You are confusing the requirement in C and C++ to escape backslash characters in string literals with what Windows requires.

Windows allows double backslashes in paths in only two circumstances:

  • Paths that begin with "\\?\"
  • Paths that refer to share names such as "\\myserver\foo"

Therefore, "C:\\file.exe" is never a valid path.

The problem here is that Microsoft made the (disastrous) decision decades ago to use backslashes as path separators rather than forward slashes like UNIX uses. That decision has been haunting Windows programmers since the early 1980s because C and C++ use the backslash as an escape character in string literals (and only in literals).
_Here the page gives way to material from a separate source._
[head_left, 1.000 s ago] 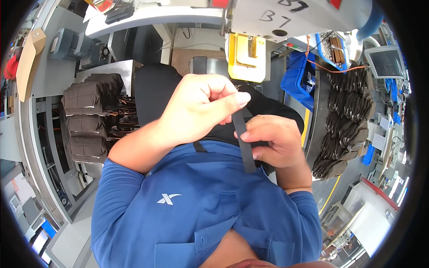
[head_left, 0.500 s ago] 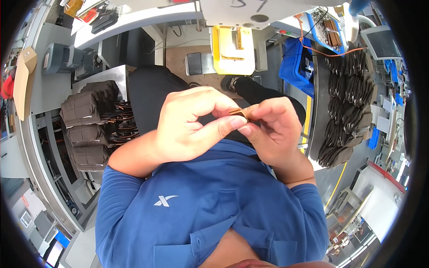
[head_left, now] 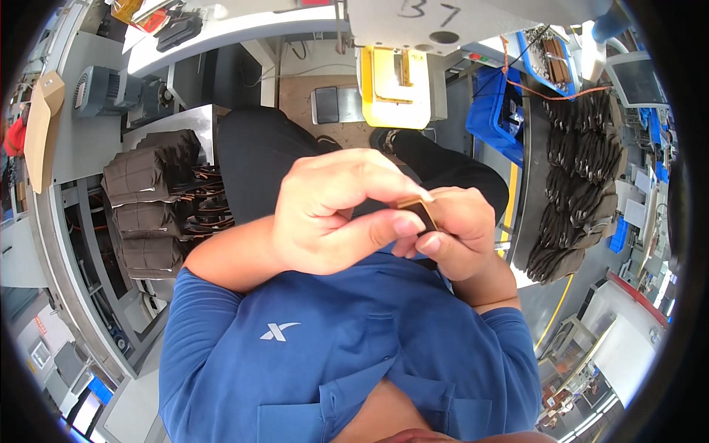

So in C or C++ if you type something like DeleteFile("c:\file.exe") what DeleteFile will see is "c:ile.exe" with an unprintable 0xf inserted between the colon and "ile.exe". That's because the compiler sees the backslash and interprets it to mean the next character isn't what it appears to be. In this case, the next character is an f, which is a valid hex digit. Therefore, the compiler converts "\f" into the character 0xf, which isn't valid in a file name.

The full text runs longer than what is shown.